WHAT IS REQUIRED
Starting at the line below holding "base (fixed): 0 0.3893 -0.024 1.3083" and stopping at the line holding "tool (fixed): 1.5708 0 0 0", print every line exactly, both ends included, and leave the rest out.

[Records drawn from a dataset]
════

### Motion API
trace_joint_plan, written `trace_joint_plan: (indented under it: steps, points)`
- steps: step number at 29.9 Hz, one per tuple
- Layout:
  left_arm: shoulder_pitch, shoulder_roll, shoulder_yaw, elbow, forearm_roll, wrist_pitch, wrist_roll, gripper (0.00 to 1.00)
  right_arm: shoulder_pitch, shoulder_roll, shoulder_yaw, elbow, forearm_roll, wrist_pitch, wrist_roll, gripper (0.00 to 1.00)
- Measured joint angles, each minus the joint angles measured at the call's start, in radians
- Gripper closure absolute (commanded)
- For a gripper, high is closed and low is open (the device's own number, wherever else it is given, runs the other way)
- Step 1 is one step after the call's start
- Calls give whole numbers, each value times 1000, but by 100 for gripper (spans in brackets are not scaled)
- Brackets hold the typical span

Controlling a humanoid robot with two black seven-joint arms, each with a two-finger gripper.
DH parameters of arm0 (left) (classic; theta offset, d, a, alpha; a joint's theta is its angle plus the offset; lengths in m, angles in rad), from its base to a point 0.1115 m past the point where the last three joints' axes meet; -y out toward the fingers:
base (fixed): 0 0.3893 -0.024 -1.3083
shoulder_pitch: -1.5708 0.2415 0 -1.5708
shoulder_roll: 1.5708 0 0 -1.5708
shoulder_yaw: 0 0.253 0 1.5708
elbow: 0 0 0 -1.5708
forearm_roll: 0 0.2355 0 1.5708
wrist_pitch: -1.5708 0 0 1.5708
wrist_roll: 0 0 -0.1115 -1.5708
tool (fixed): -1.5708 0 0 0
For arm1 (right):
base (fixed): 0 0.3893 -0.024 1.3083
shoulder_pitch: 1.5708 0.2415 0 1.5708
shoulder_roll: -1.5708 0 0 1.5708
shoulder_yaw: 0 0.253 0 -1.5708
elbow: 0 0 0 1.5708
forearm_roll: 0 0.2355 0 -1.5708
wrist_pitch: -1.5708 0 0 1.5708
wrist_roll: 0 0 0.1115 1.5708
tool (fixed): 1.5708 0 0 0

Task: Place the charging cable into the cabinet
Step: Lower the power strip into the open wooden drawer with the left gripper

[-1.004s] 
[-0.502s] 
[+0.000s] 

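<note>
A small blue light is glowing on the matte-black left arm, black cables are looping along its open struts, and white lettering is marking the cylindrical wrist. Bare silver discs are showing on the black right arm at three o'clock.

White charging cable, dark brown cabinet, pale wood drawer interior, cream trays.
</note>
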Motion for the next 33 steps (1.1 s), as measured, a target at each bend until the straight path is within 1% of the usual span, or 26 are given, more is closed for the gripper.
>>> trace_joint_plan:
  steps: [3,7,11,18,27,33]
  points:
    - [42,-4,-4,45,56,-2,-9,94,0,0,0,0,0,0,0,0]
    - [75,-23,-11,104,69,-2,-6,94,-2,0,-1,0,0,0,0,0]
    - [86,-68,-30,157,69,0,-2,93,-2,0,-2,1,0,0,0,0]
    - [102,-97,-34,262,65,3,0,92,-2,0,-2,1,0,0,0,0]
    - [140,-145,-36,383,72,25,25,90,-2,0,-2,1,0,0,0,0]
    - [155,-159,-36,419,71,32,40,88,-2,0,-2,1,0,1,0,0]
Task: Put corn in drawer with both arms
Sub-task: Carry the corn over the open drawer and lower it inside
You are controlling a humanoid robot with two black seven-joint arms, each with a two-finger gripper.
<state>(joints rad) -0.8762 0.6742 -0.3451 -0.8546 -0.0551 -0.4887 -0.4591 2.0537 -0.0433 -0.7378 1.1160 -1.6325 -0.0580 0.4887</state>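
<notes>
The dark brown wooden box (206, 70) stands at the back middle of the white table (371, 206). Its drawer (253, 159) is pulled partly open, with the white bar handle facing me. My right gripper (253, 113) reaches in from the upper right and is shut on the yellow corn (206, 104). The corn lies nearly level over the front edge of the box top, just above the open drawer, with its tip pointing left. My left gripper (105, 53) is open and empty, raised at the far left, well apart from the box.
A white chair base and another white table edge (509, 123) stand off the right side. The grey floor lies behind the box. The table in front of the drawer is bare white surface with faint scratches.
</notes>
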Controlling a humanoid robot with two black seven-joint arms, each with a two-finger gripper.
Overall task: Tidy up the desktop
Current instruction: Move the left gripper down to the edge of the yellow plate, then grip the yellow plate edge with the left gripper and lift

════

SOLVED EXERCISE
base (fixed): 0 0.3893 -0.024 1.3083
shoulder_pitch: 1.5708 0.2415 0 1.5708
shoulder_roll: -1.5708 0 0 1.5708
shoulder_yaw: 0 0.253 0 -1.5708
elbow: 0 0 0 1.5708
forearm_roll: 0 0.2355 0 -1.5708
wrist_pitch: -1.5708 0 0 1.5708
wrist_roll: 0 0 0.1115 1.5708
tool (fixed): 1.5708 0 0 0

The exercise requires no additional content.